PROBLEM DESCRIPTION> Type out the data exactly as given. Skip any image.
─── RECORDS PROVIDED ───
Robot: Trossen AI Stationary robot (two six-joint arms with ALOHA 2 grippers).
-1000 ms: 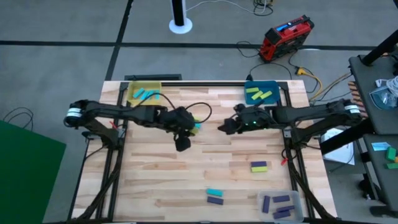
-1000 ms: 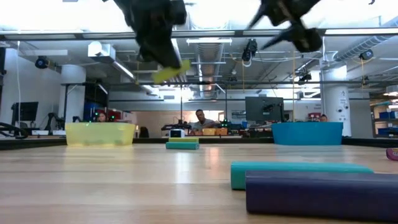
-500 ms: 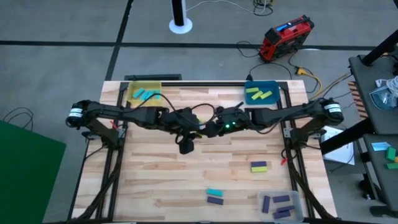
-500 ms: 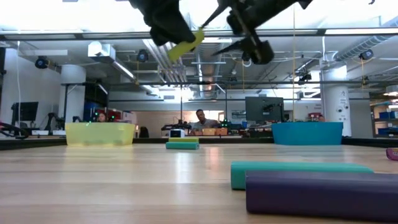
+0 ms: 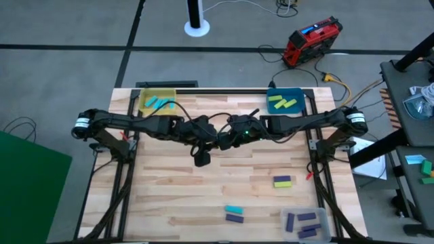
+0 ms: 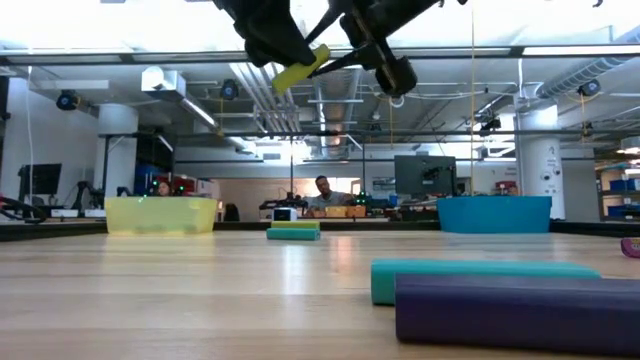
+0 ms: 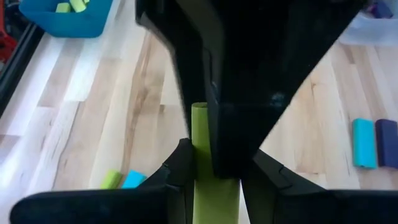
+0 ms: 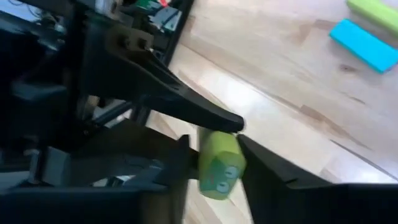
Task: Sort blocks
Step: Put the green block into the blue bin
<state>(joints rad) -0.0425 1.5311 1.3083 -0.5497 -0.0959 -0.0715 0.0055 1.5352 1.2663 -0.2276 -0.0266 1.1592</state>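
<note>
A yellow-green block [image 6: 298, 70] hangs high over the table's middle, with my left gripper [image 5: 205, 133] shut on it. My right gripper [image 5: 227, 137] has come in from the right and is open. Its fingers [image 8: 261, 169] stand on either side of the block's free end [image 8: 219, 167]; I cannot tell whether they touch it. On the table below lie a cyan block [image 8: 364, 43] and another yellow-green one [image 8: 373, 9]. Near the front lie a cyan block [image 5: 233, 209], a purple one [image 5: 234, 218], and a yellow-green and purple pair [image 5: 282, 181]. My left gripper pinches the yellow-green block's long sides [image 7: 214, 190] between its two fingers, which lie along the block. The block is lifted clear of the table and slants upward, its free end [image 6: 318, 56] reaching toward my right gripper.
A yellow tray [image 5: 157, 102] with cyan blocks stands at the far left. At the far right a blue tray [image 5: 285, 102] holds yellow-green blocks. A clear tray [image 5: 306, 223] with purple blocks sits at the front right. People sit in the room beyond the table.
My right gripper has moved toward the table's left, up to my left gripper, and its fingers now flank the block's free end. My left gripper has risen and shifted slightly right, tipping the block so that its free end points up at the right gripper.
</note>
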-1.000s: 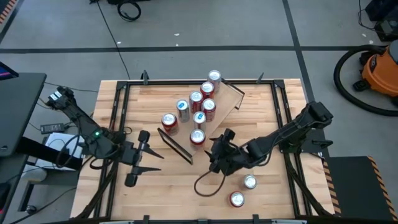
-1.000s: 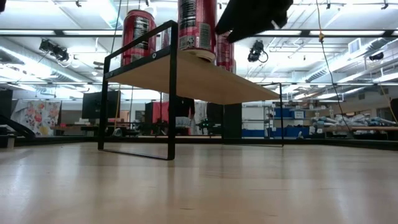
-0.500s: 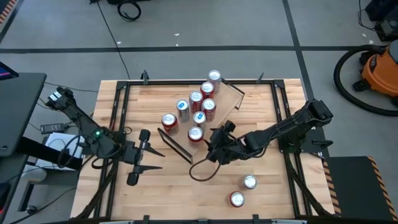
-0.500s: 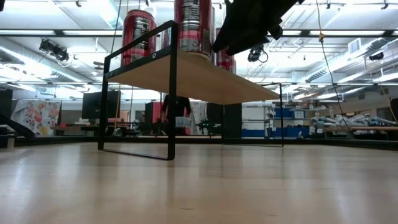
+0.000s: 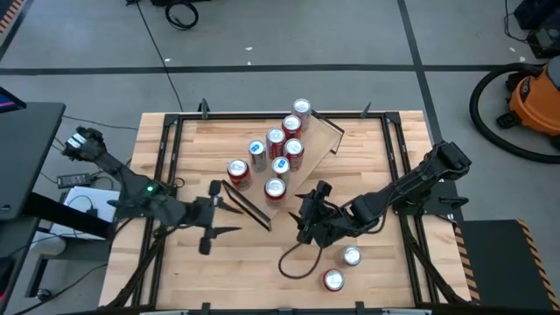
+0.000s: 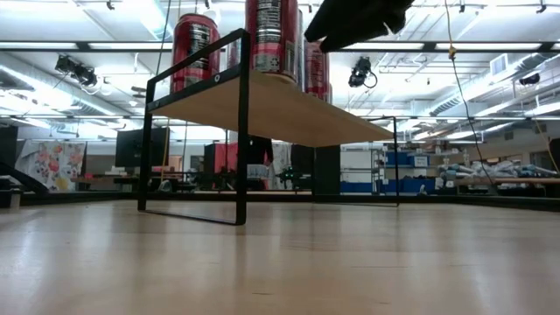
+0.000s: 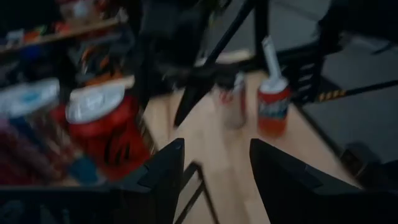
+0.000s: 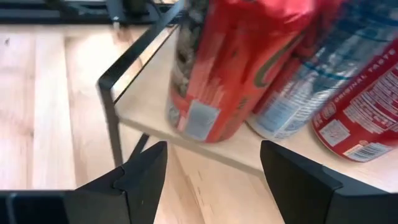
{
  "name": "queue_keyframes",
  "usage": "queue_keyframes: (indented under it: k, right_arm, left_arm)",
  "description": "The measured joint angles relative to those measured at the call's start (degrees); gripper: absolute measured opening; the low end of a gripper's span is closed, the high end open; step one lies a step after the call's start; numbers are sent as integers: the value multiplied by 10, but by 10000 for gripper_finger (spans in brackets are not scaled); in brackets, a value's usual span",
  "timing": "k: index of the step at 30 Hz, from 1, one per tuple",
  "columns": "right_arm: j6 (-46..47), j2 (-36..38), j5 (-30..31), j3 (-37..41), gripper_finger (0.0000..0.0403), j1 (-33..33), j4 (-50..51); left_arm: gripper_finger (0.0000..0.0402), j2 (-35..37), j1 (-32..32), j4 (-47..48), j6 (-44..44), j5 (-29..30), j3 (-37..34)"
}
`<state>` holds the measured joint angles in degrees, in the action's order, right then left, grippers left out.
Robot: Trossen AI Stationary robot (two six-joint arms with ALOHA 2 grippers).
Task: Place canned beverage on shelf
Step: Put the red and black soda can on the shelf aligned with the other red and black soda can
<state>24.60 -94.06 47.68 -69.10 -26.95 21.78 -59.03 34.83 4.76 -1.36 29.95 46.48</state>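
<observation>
The counter point(image 5: 367, 157), a slatted wooden top, fills the middle of the high view. On it the shelf point(image 5: 317, 149) runs diagonally from upper right toward the centre, its near black end frame by the middle of the frame. Seven cans stand on the shelf; the nearest one point(image 5: 276, 190) sits at its lower end.

The right arm reaches in from the right edge, stretched low across the counter, and its right hand point(image 5: 304, 225) lies just below and right of that nearest can, apart from it. In the right wrist view its fingers point(image 8: 140, 174) stand spread with nothing between them, though they are at their narrowest setting.

The left arm comes from the left edge, its left hand point(image 5: 219, 208) near the shelf's end frame, partly open and empty.

Two more cans point(image 5: 351, 255) stand at lower right. The left wrist view is blurred.
</observation>
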Motion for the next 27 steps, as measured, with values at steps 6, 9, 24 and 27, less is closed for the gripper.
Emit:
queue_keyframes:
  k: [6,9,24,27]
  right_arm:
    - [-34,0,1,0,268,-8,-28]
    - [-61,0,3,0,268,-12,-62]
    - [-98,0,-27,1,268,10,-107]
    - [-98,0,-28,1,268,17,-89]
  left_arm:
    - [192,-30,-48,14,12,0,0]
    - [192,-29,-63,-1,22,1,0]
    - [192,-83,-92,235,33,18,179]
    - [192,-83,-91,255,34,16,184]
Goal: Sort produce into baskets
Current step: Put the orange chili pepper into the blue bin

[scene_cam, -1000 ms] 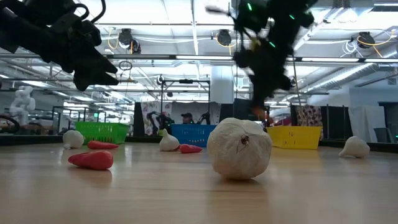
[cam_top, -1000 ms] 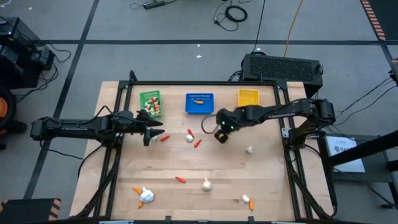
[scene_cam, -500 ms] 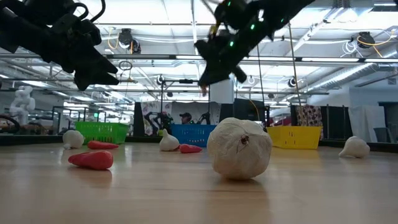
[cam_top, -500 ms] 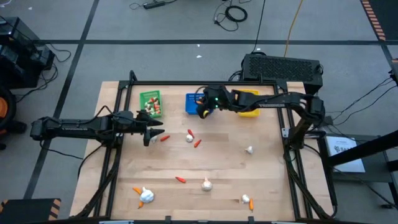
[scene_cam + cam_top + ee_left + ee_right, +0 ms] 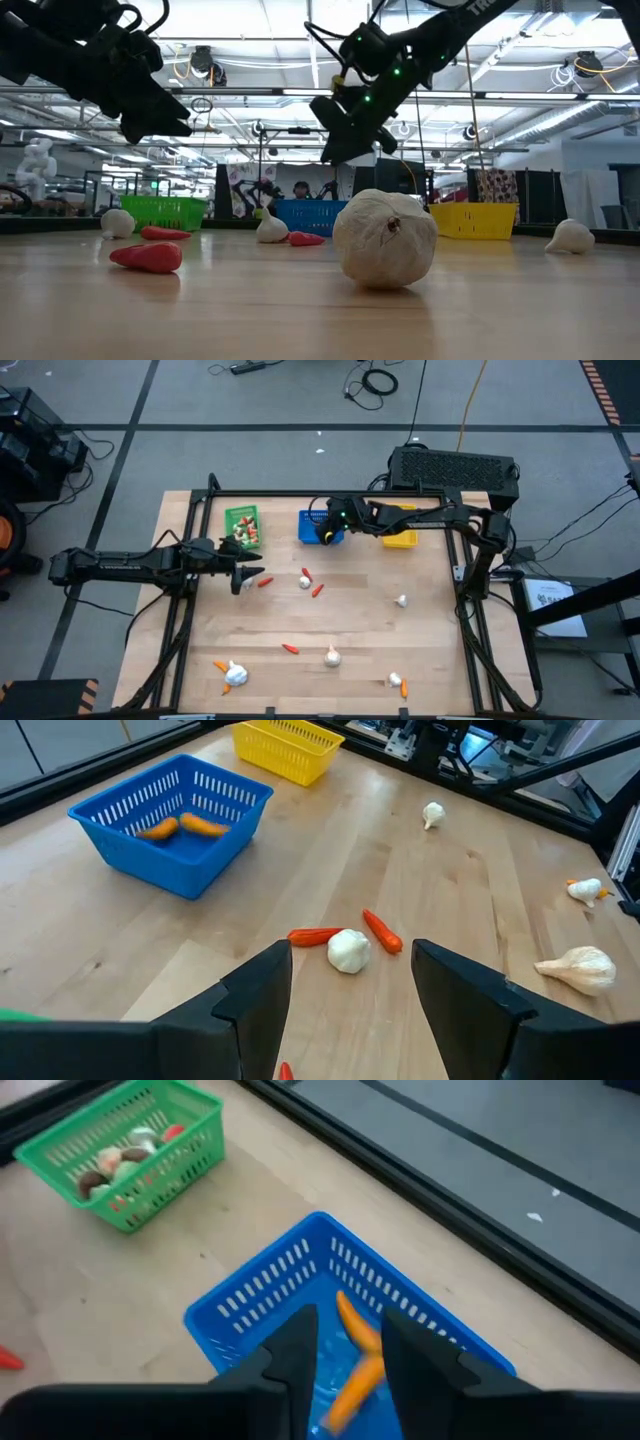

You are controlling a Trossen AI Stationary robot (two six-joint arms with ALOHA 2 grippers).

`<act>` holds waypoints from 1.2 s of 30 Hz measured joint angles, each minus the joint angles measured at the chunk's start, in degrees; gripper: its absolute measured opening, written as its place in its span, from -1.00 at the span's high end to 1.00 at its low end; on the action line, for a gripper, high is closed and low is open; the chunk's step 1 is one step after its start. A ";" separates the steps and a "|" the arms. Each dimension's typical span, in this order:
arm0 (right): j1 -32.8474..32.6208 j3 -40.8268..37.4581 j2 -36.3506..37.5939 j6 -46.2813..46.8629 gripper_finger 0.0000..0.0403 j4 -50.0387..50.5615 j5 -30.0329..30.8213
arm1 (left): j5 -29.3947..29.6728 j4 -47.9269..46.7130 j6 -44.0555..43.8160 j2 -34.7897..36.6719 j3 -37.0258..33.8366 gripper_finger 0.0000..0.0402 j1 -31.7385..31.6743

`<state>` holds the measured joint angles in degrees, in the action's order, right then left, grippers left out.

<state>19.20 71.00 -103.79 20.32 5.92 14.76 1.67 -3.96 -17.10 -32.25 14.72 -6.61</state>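
On the wooden table (image 5: 360, 630) lie scattered bulbs (image 5: 331, 656); right gripper (image 5: 345, 1355) fingers narrowly parted over blue basket (image 5: 290, 1295)

- A robotics lab or industrial test hall, not a home.
- The wooden table (image 5: 330, 610) sits inside a black metal frame (image 5: 212, 490) on a grey floor (image 5: 280, 400) marked with dark lines.
- Loose cables (image 5: 380, 380) trail over the far floor; a large black box (image 5: 455, 468) stands behind the table.
- The low view shows open ceiling beams (image 5: 250, 95), hanging lamps (image 5: 205, 62) and cluttered workstations beyond.
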 joint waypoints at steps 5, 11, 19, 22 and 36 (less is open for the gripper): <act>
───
EXERCISE OUTPUT>
Robot: Trossen AI Stationary robot (two six-joint arms with ALOHA 2 grippers).
-1000 ms: 
-1000 ms: 
-500 ms: 
-500 ms: 
+0 ms: 
+0 ms: 
+0 ms: 
+0 ms: 
Task: Sort blocks
Step: Put the green block into the blue bin
<state>(joints rad) -0.0425 1.5311 1.3083 -0.5497 -0.0959 -0.0715 0.0055 1.5352 1.2663 -0.2276 -0.0266 1.1592</state>
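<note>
A yellow-green block [image 6: 298, 70] hangs high over the table's middle, with my left gripper [image 5: 205, 133] shut on it. My right gripper [image 5: 227, 137] has come in from the right and is open. Its fingers [image 8: 261, 169] stand on either side of the block's free end [image 8: 219, 167]; I cannot tell whether they touch it. On the table below lie a cyan block [image 8: 364, 43] and another yellow-green one [image 8: 373, 9]. Near the front lie a cyan block [image 5: 233, 209], a purple one [image 5: 234, 218], and a yellow-green and purple pair [image 5: 282, 181]. My left gripper pinches the yellow-green block's long sides [image 7: 214, 190] between its two fingers, which lie along the block. The block is lifted clear of the table and slants upward, its free end [image 6: 318, 56] reaching toward my right gripper.
A yellow tray [image 5: 157, 102] with cyan blocks stands at the far left. At the far right a blue tray [image 5: 285, 102] holds yellow-green blocks. A clear tray [image 5: 306, 223] with purple blocks sits at the front right. People sit in the room beyond the table.
My right gripper has moved toward the table's left, up to my left gripper, and its fingers now flank the block's free end. My left gripper has risen and shifted slightly right, tipping the block so that its free end points up at the right gripper.
</note>
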-1.000s: 
-1.000s: 
-0.500s: 
-0.500s: 
+0.000s: 
+0.000s: 
+0.000s: 
+0.000s: 
{
  "name": "queue_keyframes",
  "usage": "queue_keyframes: (indented under it: k, right_arm, left_arm)",
  "description": "The measured joint angles relative to those measured at the call's start (degrees); gripper: absolute measured opening; the low end of a gripper's span is closed, the high end open; step one lies a step after the call's start; numbers are sent as integers: the value multiplied by 10, but by 10000 for gripper_finger (spans in brackets are not scaled); in brackets, a value's usual span",
  "timing": "k: index of the step at 30 Hz, from 1, one per tuple",
  "columns": "right_arm: j6 (-46..47), j2 (-36..38), j5 (-30..31), j3 (-37..41), gripper_finger (0.0000..0.0403), j1 (-33..33), j4 (-50..51); left_arm: gripper_finger (0.0000..0.0402), j2 (-35..37), j1 (-32..32), j4 (-47..48), j6 (-44..44), j5 (-29..30), j3 (-37..34)"
}
`<state>` holds the measured joint angles in degrees, in the action's order, right then left, grippers left out.
Robot: Trossen AI Stationary robot (two six-joint arms with ALOHA 2 grippers).
Task: Place canned beverage on shelf
Step: Put the red and black soda can on the shelf aligned with the other red and black soda can
<state>24.60 -94.06 47.68 -69.10 -26.95 21.78 -59.03 34.83 4.76 -1.36 29.95 46.48</state>
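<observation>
The counter point(image 5: 367, 157), a slatted wooden top, fills the middle of the high view. On it the shelf point(image 5: 317, 149) runs diagonally from upper right toward the centre, its near black end frame by the middle of the frame. Seven cans stand on the shelf; the nearest one point(image 5: 276, 190) sits at its lower end.

The right arm reaches in from the right edge, stretched low across the counter, and its right hand point(image 5: 304, 225) lies just below and right of that nearest can, apart from it. In the right wrist view its fingers point(image 8: 140, 174) stand spread with nothing between them, though they are at their narrowest setting.

The left arm comes from the left edge, its left hand point(image 5: 219, 208) near the shelf's end frame, partly open and empty.

Two more cans point(image 5: 351, 255) stand at lower right. The left wrist view is blurred.
</observation>
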Motion for the next 27 steps, as measured, with values at steps 6, 9, 24 and 27, less is closed for the gripper.
Emit:
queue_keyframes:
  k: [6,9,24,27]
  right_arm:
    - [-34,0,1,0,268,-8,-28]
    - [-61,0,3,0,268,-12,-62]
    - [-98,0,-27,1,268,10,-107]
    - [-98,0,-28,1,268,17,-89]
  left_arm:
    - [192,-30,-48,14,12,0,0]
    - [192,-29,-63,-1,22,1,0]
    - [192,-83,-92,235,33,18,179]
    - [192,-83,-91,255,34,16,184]
Goal: Sort produce into baskets
Current step: Put the orange chili pepper into the blue bin

[scene_cam, -1000 ms] 
[cam_top, -1000 ms] 
[scene_cam, -500 ms] 
[cam_top, -500 ms] 
[scene_cam + cam_top + ee_left + ee_right, +0 ms] 

You are controlling a Trossen AI Stationary robot (two six-joint arms with ALOHA 2 grippers).

`<act>` holds waypoints from 1.2 s of 30 Hz measured joint angles, each minus the joint angles measured at the chunk's start, in degrees; gripper: its absolute measured opening, written as its place in its span, from -1.00 at the span's high end to 1.00 at its low end; on the action line, for a gripper, high is closed and low is open; the chunk's step 1 is one step after its start. A ";" separates the steps and a "|" the arms. Each dimension's typical span, in this order:
arm0 (right): j1 -32.8474..32.6208 j3 -40.8268..37.4581 j2 -36.3506..37.5939 j6 -46.2813..46.8629 gripper_finger 0.0000..0.0403 j4 -50.0387..50.5615 j5 -30.0329..30.8213
arm1 (left): j5 -29.3947..29.6728 j4 -47.9269..46.7130 j6 -44.0555..43.8160 j2 -34.7897..36.6719 j3 -37.0258..33.8366 gripper_finger 0.0000..0.0402 j1 -31.7385..31.6743

`<state>` holds the measured joint angles in degrees, in the action's order, right then left, grippers left out.

<state>19.20 71.00 -103.79 20.32 5.92 14.76 1.67 -3.96 -17.10 -32.25 14.72 -6.61</state>
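On the wooden table (image 5: 360, 630) lie scattered bulbs (image 5: 331, 656); right gripper (image 5: 345, 1355) fingers narrowly parted over blue basket (image 5: 290, 1295)

- A robotics lab or industrial test hall, not a home.
- The wooden table (image 5: 330, 610) sits inside a black metal frame (image 5: 212, 490) on a grey floor (image 5: 280, 400) marked with dark lines.
- Loose cables (image 5: 380, 380) trail over the far floor; a large black box (image 5: 455, 468) stands behind the table.
- The low view shows open ceiling beams (image 5: 250, 95), hanging lamps (image 5: 205, 62) and cluttered workstations beyond.
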 joint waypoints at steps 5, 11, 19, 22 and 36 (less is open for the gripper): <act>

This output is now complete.